What Is Periodontal Disease
Periodontal disease happens because of infections caused by plaque building up in the supporting tissues surrounding your teeth. The tissues in question include the gums, surrounding ligaments and bone tissues. They also include the calcified substance known as cementum that surround the roots of your teeth. The very first stage of periodontal disease is called gingivitis and impacts only the gums. The usual signs of gingivitis consist of swollen, sensitive, and painful gums, bleeding during brushing and flossing. Bad breath, the growth of pockets between the gums and teeth which contain a dense, yellowish pus, and depression of your gum line which can cause your teeth to look elongated.
Preventing Periodontal Disease
Luckily, periodontal disease is easily preventable as long as the correct oral hygiene routine is applied. Consistent brushing of your teeth and your tongue is a vital component of preventing plaque from forming on the tooth surfaces and in between the teeth. Flossing pulls out food particles from between your teeth, and rinsing with an antibacterial mouthwash can get rid of any remaining food particles that brushing and flossing may have not removed. In addition, arranging regular comprehensive cleanings with your dentist is also advised.

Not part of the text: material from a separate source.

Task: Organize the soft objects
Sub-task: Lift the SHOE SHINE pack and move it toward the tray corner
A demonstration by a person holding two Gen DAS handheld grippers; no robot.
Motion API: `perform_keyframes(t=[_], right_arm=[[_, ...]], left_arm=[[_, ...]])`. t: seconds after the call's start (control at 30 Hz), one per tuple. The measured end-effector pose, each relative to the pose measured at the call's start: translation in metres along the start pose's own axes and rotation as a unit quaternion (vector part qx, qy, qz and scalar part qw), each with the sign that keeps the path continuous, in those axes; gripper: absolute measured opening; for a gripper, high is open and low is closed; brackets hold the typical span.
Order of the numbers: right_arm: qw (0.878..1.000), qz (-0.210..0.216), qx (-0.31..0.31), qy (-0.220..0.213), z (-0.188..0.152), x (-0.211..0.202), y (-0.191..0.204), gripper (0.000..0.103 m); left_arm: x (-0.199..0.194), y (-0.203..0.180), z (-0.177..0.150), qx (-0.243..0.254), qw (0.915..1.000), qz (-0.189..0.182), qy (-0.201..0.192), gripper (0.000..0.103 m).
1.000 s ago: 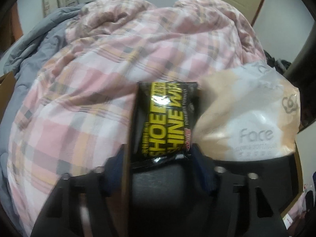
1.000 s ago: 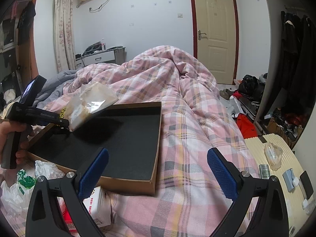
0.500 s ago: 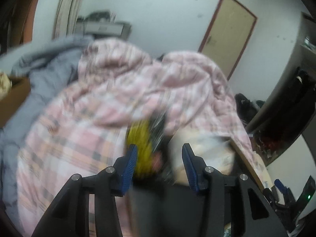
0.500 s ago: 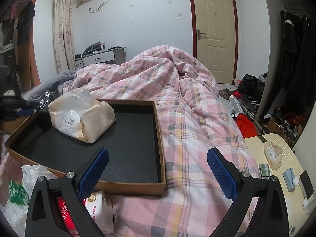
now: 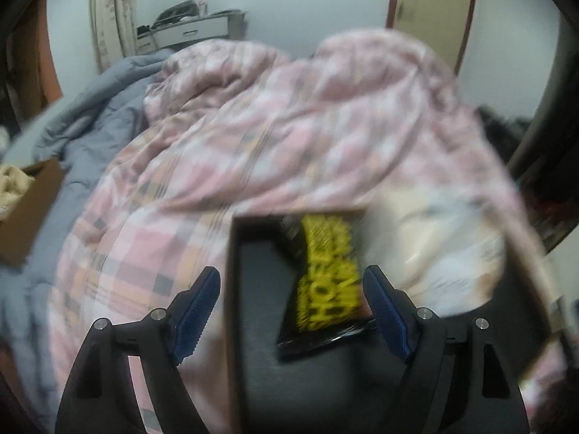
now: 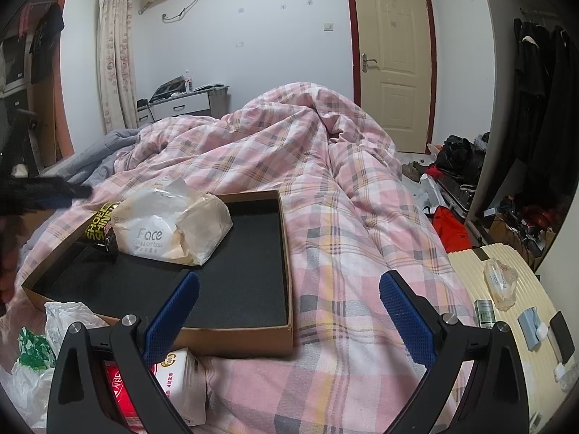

There are a number of risk factors for the evolution of periodontal disease which include bad habits such as smoking or poor diet, genetics, and age. The positive news, however, is that you have a window of opportunity to reverse periodontal disease as long as it is caught in the early stages. Ask your dental professional about a comprehensive periodontal evaluation on an yearly basis to check for signs early enough to start the reversal process.
Where To Start
Reversing gingivitis requires developing the best oral health care routine as described above that incorporates brushing, flossing, and swishing. Supporting your immune system by eating a diet rich in fruit, vegetables, lean meats, seafood and whole grains, can help prevent the start of periodontal disease.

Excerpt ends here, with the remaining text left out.